"Yo Friday night was a movie!!" my friend would yell if this was a shitty 2000s coming of age film where it was societally acceptable to scream the f-slur on the top of your voice with the excuse that you're drunk.
This however, is 2022, where my friend does not use the drunken excuse for his slurred slurring speech, he uses "I'm gay" (he's bi). In all fairness, he could get away with the drunk excuse, as by that moment in time he'd downed two beers and a quarter of a bottle of Fireball...all while crudely insulting our legal-age friend who'd purchased the assorted party substances.
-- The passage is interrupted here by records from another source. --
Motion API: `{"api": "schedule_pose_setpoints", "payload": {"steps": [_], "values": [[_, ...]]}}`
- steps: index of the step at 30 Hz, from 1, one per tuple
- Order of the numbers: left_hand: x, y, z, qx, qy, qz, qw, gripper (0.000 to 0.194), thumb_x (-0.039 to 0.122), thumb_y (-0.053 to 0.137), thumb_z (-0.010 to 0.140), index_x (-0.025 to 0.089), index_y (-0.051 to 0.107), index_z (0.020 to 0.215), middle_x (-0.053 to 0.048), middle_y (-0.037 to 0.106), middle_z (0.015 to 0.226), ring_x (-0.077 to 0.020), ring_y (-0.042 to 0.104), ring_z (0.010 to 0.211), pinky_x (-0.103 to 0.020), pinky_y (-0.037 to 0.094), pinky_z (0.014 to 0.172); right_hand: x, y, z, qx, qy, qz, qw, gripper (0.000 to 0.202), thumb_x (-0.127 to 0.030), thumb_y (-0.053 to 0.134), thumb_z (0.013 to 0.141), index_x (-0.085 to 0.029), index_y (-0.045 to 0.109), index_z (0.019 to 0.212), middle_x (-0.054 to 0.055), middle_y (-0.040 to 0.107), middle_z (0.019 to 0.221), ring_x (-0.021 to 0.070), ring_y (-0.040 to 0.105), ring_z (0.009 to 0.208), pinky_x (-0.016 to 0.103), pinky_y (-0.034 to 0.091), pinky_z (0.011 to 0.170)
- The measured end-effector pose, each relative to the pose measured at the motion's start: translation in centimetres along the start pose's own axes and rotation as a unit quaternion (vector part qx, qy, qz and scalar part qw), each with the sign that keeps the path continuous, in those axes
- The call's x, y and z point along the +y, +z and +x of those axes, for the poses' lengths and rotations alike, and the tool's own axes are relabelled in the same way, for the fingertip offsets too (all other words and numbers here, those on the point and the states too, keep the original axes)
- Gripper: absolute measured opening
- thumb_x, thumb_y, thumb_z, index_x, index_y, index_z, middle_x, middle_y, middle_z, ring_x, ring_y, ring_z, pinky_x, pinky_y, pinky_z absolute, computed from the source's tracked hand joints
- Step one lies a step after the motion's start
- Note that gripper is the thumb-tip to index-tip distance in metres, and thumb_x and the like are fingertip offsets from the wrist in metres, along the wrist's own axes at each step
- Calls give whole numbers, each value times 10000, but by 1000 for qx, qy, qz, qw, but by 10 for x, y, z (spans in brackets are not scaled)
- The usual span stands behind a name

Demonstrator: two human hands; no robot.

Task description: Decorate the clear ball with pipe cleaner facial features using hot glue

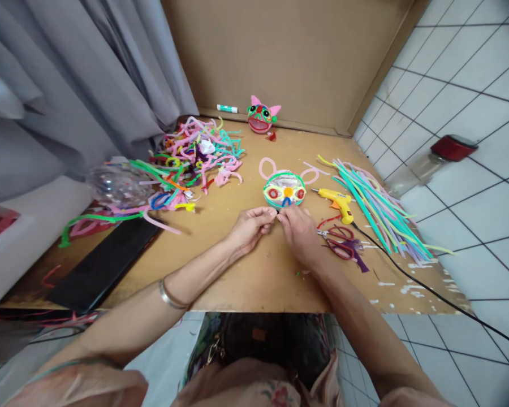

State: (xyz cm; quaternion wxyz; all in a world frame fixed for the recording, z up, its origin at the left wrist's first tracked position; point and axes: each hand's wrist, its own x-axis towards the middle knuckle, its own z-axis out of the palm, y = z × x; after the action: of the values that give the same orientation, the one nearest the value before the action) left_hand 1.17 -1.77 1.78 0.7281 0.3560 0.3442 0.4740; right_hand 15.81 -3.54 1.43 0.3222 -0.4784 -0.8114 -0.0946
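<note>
My left hand (253, 227) and my right hand (299, 233) meet at the middle of the table, both closed with fingertips pinched together. Between them shows a small black piece (278, 214), too small to name for certain. Just beyond my fingers lies a round face (296, 180) of pipe cleaners with a green outline, red eyes, an orange nose and a blue loop under it. Two pink pipe-cleaner loops (267, 168) stick out at its top like ears. My right fingers cover part of its lower edge.
Right of my hands lie a yellow glue gun (341, 203) with a black cord, red-handled scissors (341, 243) and a bundle of pipe cleaners (373, 203). A tangled pipe-cleaner heap (195, 152) lies left, near a black slab (108, 263). A finished face (261, 117) stands behind.
</note>
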Motion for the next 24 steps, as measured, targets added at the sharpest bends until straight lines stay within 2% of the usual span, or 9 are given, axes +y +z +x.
{"api": "schedule_pose_setpoints", "payload": {"steps": [7, 16, 20, 24], "values": [[2, 1, 0, 18, -15, -50, 998, 279, 259, 841, 506, 104, 644, 628, 45, 468, 511, -23, 342, 473, -163, 222, 447, -3, -5, 0, 16, 39, 88, 995, 167, -260, 437, 965, -186, 586, 961, 77, 655, 881, 194, 598, 819, 311, 449, 733], [-2, 4, -2, 23, -25, -64, 997, 293, 274, 830, 491, 111, 608, 590, 49, 452, 513, -22, 337, 471, -165, 212, 444, -5, -3, -2, 44, 52, 106, 992, 127, -268, 532, 921, -189, 631, 907, 56, 664, 812, 173, 602, 706, 293, 467, 666], [3, 1, 0, -10, -16, 1, 1000, 297, 328, 810, 527, 111, 632, 624, 38, 467, 526, -36, 357, 481, -181, 214, 452, -2, -9, 1, 37, 53, 135, 989, 101, -257, 553, 898, -195, 633, 892, 45, 665, 806, 160, 597, 700, 279, 472, 673], [12, -8, 3, -37, 37, 123, 991, 284, 384, 770, 611, 124, 666, 656, 43, 465, 503, -44, 343, 470, -196, 215, 464, 2, -16, 4, 18, 53, 178, 982, 101, -229, 554, 874, -192, 641, 908, 35, 674, 805, 146, 597, 677, 266, 483, 667]]}}
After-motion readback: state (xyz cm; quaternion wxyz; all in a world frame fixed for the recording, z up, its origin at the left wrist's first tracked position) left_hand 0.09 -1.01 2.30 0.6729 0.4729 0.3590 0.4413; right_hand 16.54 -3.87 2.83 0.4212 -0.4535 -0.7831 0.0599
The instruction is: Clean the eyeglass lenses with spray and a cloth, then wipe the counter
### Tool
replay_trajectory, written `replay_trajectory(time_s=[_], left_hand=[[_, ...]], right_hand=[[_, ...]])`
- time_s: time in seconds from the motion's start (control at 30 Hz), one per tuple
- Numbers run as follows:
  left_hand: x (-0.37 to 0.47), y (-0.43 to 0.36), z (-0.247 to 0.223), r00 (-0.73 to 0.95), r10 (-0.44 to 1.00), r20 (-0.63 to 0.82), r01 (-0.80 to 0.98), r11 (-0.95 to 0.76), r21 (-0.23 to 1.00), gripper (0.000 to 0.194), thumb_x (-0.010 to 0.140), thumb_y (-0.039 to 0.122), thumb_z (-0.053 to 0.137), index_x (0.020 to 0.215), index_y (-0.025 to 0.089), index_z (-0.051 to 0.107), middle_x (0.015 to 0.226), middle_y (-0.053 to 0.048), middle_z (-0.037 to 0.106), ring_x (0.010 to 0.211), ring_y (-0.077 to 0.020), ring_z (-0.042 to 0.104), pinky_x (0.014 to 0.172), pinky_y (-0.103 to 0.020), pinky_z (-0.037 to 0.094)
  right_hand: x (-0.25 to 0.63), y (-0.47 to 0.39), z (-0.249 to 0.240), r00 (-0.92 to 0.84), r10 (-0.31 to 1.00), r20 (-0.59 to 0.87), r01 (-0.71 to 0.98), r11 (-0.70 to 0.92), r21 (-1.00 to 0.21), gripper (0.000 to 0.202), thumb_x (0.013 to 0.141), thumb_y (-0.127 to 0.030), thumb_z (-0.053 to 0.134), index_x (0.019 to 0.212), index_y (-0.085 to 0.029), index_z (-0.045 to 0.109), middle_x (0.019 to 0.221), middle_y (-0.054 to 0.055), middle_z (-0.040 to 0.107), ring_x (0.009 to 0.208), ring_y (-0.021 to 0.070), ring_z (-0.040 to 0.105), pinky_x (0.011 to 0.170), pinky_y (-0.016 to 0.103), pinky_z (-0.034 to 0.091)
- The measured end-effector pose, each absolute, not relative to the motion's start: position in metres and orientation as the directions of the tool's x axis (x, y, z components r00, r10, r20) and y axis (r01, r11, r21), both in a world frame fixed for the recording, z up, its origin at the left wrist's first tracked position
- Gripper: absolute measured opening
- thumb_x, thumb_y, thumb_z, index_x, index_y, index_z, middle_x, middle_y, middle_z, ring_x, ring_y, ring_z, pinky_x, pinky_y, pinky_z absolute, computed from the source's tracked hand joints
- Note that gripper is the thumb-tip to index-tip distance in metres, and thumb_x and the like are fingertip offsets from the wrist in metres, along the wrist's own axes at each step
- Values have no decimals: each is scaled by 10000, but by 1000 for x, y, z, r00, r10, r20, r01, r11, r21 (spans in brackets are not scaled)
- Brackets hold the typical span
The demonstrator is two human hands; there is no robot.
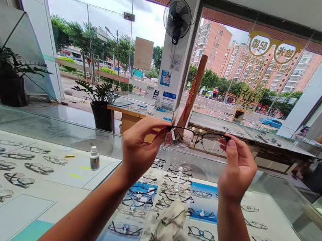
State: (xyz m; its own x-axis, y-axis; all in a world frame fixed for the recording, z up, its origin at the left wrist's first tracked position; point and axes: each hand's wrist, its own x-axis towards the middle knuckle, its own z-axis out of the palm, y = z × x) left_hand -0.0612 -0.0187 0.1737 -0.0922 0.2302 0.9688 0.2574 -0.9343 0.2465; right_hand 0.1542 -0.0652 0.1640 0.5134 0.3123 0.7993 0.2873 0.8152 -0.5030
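A pair of glasses (197, 139) with a dark upper rim and clear lenses is held up level above the glass display case. My left hand (143, 146) pinches its left end, fingers closed. At its right end my right hand (237, 168) grips the frame between thumb and fingers. Below and between my forearms a crumpled beige cloth (171, 223) lies on the case, over rows of eyeglasses. A small white bottle (95, 159) stands upright to the left of my left arm.
Many eyeglasses (19, 179) lie in rows in the display case (108, 138), left and right. Beyond it stand a potted plant (102, 114), a wooden post (193, 89) and further counters (254, 136). A black fan (177, 18) hangs on a pillar.
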Motion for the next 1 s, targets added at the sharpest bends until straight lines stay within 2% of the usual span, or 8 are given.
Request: replay_trajectory(time_s=[0.17,0.43,0.63,0.83,1.0], left_hand=[[-61,-19,176,-76,81,994,384,-917,104,174,962,131,696,1064,245,778,1015,-35,789,920,-162,735,761,-292,650],[-64,-14,177,-58,102,993,406,-906,117,146,964,153,689,1038,240,781,1010,-41,797,921,-170,741,765,-302,654],[-69,-8,177,-33,177,984,394,-902,176,133,964,179,696,1030,240,794,991,-40,805,912,-170,748,759,-298,655],[-72,-2,174,-4,246,969,324,-917,234,147,977,207,696,1080,236,797,1013,-45,792,873,-153,750,751,-277,651],[-76,3,177,7,206,978,387,-903,187,129,979,214,678,1048,221,787,976,-48,787,882,-159,742,780,-287,649]], right_hand=[[156,-63,164,503,485,715,63,805,-590,332,973,-501,762,1078,-187,788,1088,100,776,995,233,759,953,415,611],[161,-61,166,375,662,649,-120,729,-674,305,961,-494,768,1071,-211,797,1126,100,798,1053,240,772,991,427,625],[160,-60,166,351,688,635,-133,708,-694,354,952,-524,753,1079,-195,785,1064,106,806,1039,265,777,1005,480,628],[160,-58,165,312,729,610,-180,676,-715,367,939,-527,757,1072,-185,770,1066,110,802,1024,254,776,1024,478,613],[166,-50,162,301,759,577,-160,637,-754,333,912,-490,746,1037,-183,779,1063,112,799,1003,258,770,960,452,622]])
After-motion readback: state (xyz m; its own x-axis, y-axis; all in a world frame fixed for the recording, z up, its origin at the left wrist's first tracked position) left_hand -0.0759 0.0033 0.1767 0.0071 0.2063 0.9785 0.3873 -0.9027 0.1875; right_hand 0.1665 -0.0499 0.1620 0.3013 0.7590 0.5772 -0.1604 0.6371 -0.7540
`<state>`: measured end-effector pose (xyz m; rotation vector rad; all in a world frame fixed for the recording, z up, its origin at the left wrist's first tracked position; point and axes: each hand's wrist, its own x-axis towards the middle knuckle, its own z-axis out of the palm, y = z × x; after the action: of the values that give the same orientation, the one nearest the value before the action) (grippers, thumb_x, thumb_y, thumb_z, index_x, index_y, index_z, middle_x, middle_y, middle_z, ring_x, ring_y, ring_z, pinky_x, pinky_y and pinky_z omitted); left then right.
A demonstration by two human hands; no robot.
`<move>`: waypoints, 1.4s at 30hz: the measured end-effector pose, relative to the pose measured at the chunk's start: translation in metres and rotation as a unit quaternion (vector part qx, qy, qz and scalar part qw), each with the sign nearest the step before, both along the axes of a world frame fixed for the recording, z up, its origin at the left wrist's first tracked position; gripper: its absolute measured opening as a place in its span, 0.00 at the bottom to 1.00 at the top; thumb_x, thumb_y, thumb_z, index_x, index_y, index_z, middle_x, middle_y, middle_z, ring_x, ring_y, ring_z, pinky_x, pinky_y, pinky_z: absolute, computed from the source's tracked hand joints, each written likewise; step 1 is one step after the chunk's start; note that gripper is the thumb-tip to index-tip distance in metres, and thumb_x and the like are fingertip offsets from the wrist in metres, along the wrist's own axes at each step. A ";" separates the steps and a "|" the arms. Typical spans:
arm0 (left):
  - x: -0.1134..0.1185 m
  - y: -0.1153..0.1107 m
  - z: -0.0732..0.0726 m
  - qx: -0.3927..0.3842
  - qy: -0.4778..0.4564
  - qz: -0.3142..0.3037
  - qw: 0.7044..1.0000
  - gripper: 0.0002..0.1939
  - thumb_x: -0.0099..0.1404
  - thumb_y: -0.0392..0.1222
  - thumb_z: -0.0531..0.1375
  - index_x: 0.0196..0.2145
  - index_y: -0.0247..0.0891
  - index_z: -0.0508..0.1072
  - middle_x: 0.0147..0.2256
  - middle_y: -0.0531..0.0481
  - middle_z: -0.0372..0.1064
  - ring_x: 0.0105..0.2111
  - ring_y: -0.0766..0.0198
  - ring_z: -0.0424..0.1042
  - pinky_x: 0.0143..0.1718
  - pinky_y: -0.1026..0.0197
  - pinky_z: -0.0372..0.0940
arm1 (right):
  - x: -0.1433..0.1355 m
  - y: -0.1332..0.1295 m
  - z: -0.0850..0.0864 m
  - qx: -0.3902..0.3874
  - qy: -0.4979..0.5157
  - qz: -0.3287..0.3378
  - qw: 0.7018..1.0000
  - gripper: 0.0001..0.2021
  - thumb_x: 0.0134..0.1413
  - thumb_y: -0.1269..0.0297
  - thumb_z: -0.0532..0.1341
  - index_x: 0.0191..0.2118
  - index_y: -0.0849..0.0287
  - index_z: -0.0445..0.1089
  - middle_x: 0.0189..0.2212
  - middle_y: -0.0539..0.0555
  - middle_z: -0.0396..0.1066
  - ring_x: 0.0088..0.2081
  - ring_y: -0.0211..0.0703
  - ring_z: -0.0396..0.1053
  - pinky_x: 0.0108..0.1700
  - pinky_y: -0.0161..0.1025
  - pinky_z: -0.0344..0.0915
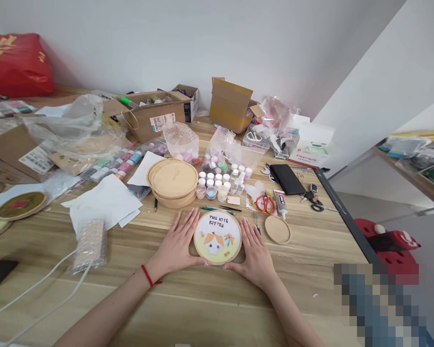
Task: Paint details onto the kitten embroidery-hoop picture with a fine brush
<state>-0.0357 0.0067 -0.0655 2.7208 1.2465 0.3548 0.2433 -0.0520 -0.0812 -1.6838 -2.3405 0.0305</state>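
Observation:
A round wooden-rimmed plaque (217, 237) lies flat on the table, with a cat's face, an orange figure and dark lettering on its white and yellow ground. Along its left edge rests my left hand (179, 241), fingers stretched out and thumb at the lower rim. My right hand (255, 250) lies spread at the right edge in the same manner, its thumb also near the bottom. Both palms face down, and the plaque sits between them. Just beyond it are green pencils (217, 210). A small empty wooden disc tray (278, 229) lies right of my right hand.
Stacked wooden discs (172, 178) stand behind my left hand, beside several white-lidded jars (217, 179). Red-handled pliers (265, 203), a glue tube (280, 203) and a black case (287, 179) lie to the right. Cardboard boxes (155, 113) line the wall; white cables (54, 274) cross the left.

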 end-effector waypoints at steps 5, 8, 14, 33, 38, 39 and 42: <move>-0.001 0.001 -0.003 -0.004 0.007 -0.003 1.000 0.67 0.50 0.79 0.54 0.70 0.29 0.36 0.69 0.31 0.41 0.69 0.43 0.42 0.68 0.39 0.38 | 0.001 0.000 -0.003 -0.003 -0.009 0.006 1.000 0.60 0.45 0.26 0.54 0.71 0.70 0.37 0.69 0.69 0.45 0.70 0.59 0.45 0.68 0.57 0.47; -0.001 0.001 -0.002 -0.007 0.007 -0.002 1.000 0.66 0.50 0.79 0.53 0.70 0.30 0.36 0.69 0.31 0.41 0.69 0.43 0.42 0.68 0.39 0.37 | 0.001 0.000 -0.003 -0.005 -0.009 0.005 1.000 0.60 0.45 0.27 0.55 0.71 0.69 0.37 0.69 0.69 0.45 0.70 0.59 0.45 0.68 0.57 0.48; 0.000 0.000 0.001 -0.001 0.003 0.001 1.000 0.67 0.51 0.80 0.53 0.70 0.29 0.34 0.69 0.32 0.37 0.69 0.44 0.40 0.68 0.40 0.36 | 0.001 0.000 -0.002 -0.004 0.000 -0.002 1.000 0.62 0.44 0.26 0.55 0.71 0.69 0.35 0.70 0.67 0.43 0.70 0.58 0.43 0.68 0.56 0.48; -0.002 0.003 -0.002 -0.018 0.010 0.002 1.000 0.66 0.50 0.81 0.51 0.70 0.30 0.37 0.69 0.32 0.39 0.69 0.43 0.40 0.68 0.40 0.37 | 0.003 0.001 -0.005 -0.004 -0.014 0.004 1.000 0.60 0.45 0.25 0.53 0.71 0.69 0.37 0.69 0.68 0.45 0.70 0.58 0.45 0.68 0.58 0.46; -0.003 0.004 -0.004 -0.022 0.014 0.008 1.000 0.67 0.49 0.81 0.51 0.70 0.28 0.40 0.69 0.31 0.38 0.69 0.42 0.39 0.68 0.39 0.37 | 0.003 0.001 -0.005 -0.008 -0.018 0.004 1.000 0.60 0.45 0.25 0.52 0.71 0.69 0.38 0.69 0.68 0.46 0.70 0.57 0.44 0.69 0.57 0.45; -0.003 0.004 -0.004 -0.024 0.015 0.008 1.000 0.67 0.49 0.81 0.51 0.70 0.28 0.41 0.69 0.31 0.39 0.69 0.42 0.40 0.68 0.39 0.37 | 0.003 0.001 -0.005 -0.007 -0.017 0.006 1.000 0.60 0.45 0.25 0.53 0.71 0.69 0.38 0.69 0.68 0.46 0.70 0.57 0.45 0.69 0.57 0.45; -0.004 0.004 -0.007 -0.028 0.011 0.008 1.000 0.66 0.47 0.81 0.53 0.70 0.31 0.43 0.69 0.31 0.41 0.69 0.41 0.41 0.68 0.38 0.37 | 0.004 0.001 -0.006 -0.002 -0.011 0.011 1.000 0.60 0.45 0.26 0.53 0.71 0.69 0.37 0.69 0.68 0.46 0.70 0.58 0.46 0.68 0.57 0.46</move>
<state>-0.0393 0.0109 -0.0724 2.6775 1.2650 0.2878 0.2469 -0.0511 -0.0868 -1.6695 -2.3769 0.0217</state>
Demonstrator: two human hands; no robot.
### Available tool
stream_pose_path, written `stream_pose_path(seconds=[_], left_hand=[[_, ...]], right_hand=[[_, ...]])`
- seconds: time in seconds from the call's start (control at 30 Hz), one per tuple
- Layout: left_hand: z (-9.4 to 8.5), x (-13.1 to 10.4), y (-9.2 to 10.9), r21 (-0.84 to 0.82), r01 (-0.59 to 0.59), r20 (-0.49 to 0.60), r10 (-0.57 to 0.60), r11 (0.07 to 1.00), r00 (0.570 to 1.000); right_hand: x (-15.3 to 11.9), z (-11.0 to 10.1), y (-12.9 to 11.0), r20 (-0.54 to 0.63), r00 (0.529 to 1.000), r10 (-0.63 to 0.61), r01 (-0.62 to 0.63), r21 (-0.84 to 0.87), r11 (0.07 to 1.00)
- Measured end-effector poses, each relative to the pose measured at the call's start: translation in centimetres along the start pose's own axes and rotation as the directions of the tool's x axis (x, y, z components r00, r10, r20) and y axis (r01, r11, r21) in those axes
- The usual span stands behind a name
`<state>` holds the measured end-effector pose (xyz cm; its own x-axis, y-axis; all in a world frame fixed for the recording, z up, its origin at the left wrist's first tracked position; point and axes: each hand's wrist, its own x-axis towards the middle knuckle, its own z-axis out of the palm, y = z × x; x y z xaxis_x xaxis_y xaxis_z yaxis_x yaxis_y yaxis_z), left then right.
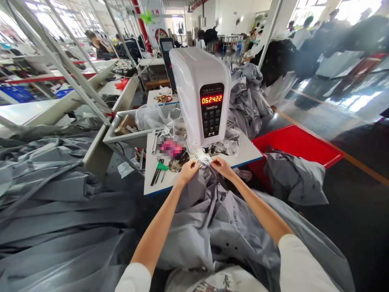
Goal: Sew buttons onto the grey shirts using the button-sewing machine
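Grey fabric [209, 198] runs from my lap up to a white machine [197, 89] with a red digit display. My left hand [189, 170] pinches the fabric's edge at the left of the machine's lower head. On the other side, my right hand [221, 167] grips the same edge with its fingers closed. Between both hands, the cloth lies at the small metal working point [206, 159] under the head. Several dark round spots show on the fabric lower down. The fingertips are partly hidden by cloth.
Hex keys [158, 172] with a green holder lie on the white tabletop [152, 187]. A red bin [300, 142] with grey fabric over its rim stands at right. Piled grey cloth [75, 227] fills the left. A grey tray [136, 136] adjoins the table. People work far behind.
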<state>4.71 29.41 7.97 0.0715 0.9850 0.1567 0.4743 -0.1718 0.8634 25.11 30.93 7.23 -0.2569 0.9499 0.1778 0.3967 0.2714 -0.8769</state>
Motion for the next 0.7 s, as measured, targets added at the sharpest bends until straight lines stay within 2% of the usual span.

It was less of a party and more of a pathetic mix of escapist teenagers...half of whom escaped the escapist room before the escapism substances could be consumed in full. Escape is a fun word to fuck around with, it has a fuckton of endings. It's like a choose your own adventure book. What other words have a Rolodex of endings? I don't know. Maybe if I remember one during the course of this writing I'll put it in brackets so you're as equally informed as my memory.
There were a lot of shitty things done by my friends on Friday night. They weren't all shitty from the moral standpoint of a teenager...for example stealing Oreos from a CVS. That we didn't even do on purpose. I mean, I thought my friend (bi boy) was doing it on purpose, but it turns out he's just a coincidental idiot. He is famously oblivious, though.
***
I went to a bonfire last night where I witnessed the amicable clash of three different social groups. There were the stoner skateboarders, the slightly popular druggie alt kids, and the slight outcasts (a group which bled into the film cult kids). I'm in 2/3 of those chunks...though some of my friends stayed strictly in their lanes.
One of my friends is from Mexico and she commented on how American that night felt, as a few of us lay on the beach under a clear starry sky, looking up, just smoking grass and nicotine. This other guy, who I've fallen hard for over the past few weeks, said: "HBO should snatch us up. They'd make a fortune."
That got me thinking into a problem I've been having recently where I'm consistently surprised by the reality of the things around me. One of my friends calls it a disassociation problem, though I'm not convinced. I've been wondering though how to put what I'm experiencing into words, since it's something I've never understood if other people feel.
It's like I see overlaps in my life and the lives of teenagers I read about and watch on tv (take Daria for instance), and sometimes I come back to life in the middle of a social gathering and realize like this is actually real. As if a part of me has been watching myself and everyone else without realizing that it's supposed to be helping me understand that this is non-fiction.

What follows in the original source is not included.